Finalement, tous les candidats à la primaire de la gauche, de Valls qui parle de « un grand syndicaliste, un homme de progrès, un ami », à Hamon, qui décrit le défunt comme « grand syndicaliste, homme intelligent et généreux » en passant par Peillon qui a salué « homme d’exception, d’idées, de combats pour faire avancer notre société » ont voulu bien faire comprendre à toutes celles et ceux qui sont descendus dans la rue contre la loi travail que leur modèle social préféré est celui qui s’appuie sur des salariés-larbins qui acceptent toutes leurs contre réformes.

Evidemment, tous les médias de droite au service des intérêts de leurs possesseurs se sont empressés de faire tomber les titres élogieux « ce modéré qui a révolutionné le syndicalisme » (Le Point) ; « la mort d’un réformiste impatient » (Les Echos) ; « François Chérèque était attentif aux autres et d’une fidélité incroyable « (Libération)… On l’aura compris, vive la CFDT !

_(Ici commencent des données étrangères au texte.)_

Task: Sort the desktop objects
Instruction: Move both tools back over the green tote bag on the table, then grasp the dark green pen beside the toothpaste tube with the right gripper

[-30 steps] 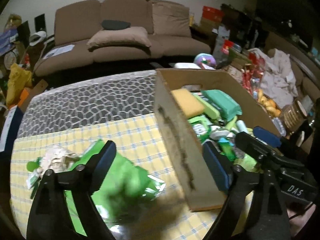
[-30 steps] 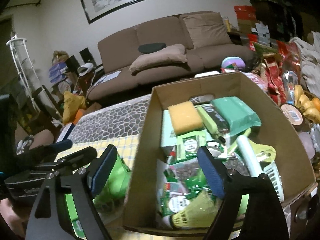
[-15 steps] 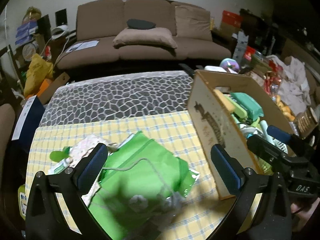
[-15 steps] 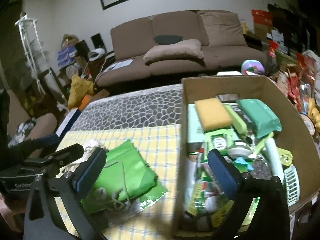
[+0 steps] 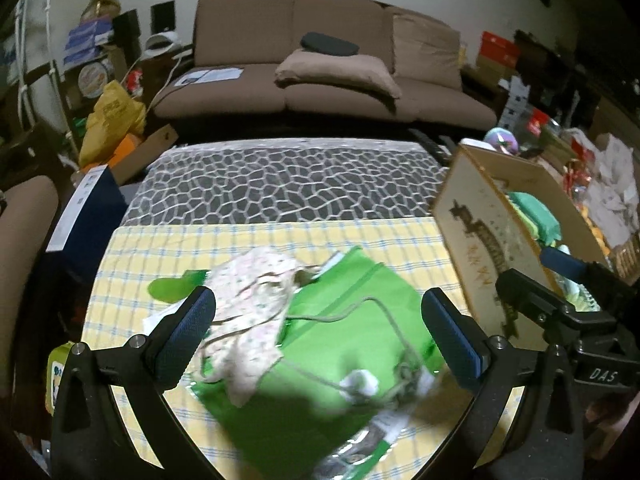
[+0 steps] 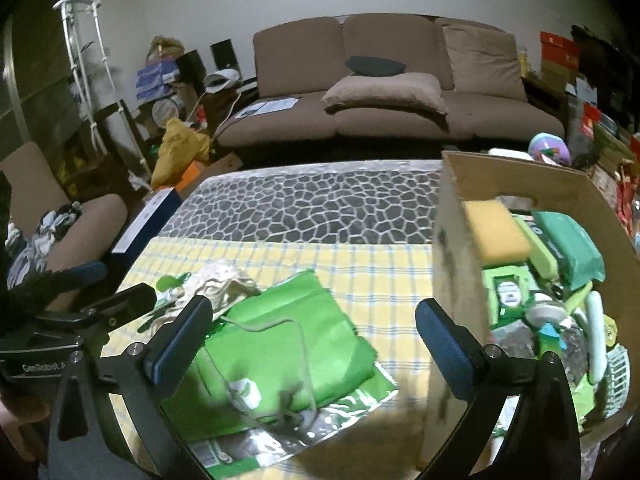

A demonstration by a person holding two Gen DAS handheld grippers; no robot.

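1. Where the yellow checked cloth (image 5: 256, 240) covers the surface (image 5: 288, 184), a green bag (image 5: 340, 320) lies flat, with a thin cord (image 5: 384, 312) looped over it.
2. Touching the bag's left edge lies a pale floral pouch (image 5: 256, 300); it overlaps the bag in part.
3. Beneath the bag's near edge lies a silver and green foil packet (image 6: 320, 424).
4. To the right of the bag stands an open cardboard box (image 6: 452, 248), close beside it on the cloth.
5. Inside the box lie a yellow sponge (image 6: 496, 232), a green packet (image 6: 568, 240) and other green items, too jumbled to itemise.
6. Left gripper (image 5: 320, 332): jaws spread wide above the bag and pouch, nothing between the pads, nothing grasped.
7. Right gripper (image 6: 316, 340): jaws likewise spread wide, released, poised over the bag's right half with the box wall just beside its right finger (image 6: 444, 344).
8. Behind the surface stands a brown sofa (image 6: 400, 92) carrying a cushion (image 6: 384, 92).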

Toute cette campagne pour le syndicat jaune n’intervient pas cependant pendant à n’importe quel moment : depuis le 30 décembre et jusqu’au 13 janvier, les élections professionnelles ont lieu dans les très petites entreprises (TPE) et 4,6 millions de travailleurs sont appelés à choisir pour les listes syndicales qui vont devoir les représenter, notamment durant les négociations avec les divers gouvernements du patronat ou le patronat lui même. En 2012, la CGT avait obtenu la tête avec 29,5% des votes contre 19,2% pour la CFDT. Mais la pression patronale aux « compromis » (entendre la perte des acquis sociaux) est forte, et de cette élection dépendra notamment la nomination des commissions paritaires régionales interprofessionnelles (CPRI) qui auront une importance cruciale pour tous les salariés. La mort de François Chérèque est, en quelque sorte, une aubaine pour la CFDT et les gouvernements qu’elle soutiendra, permettant une large pub pour celui qui fut, rappelons le une fois de plus, un des grands soutiens de la réforme des retraites de 2003.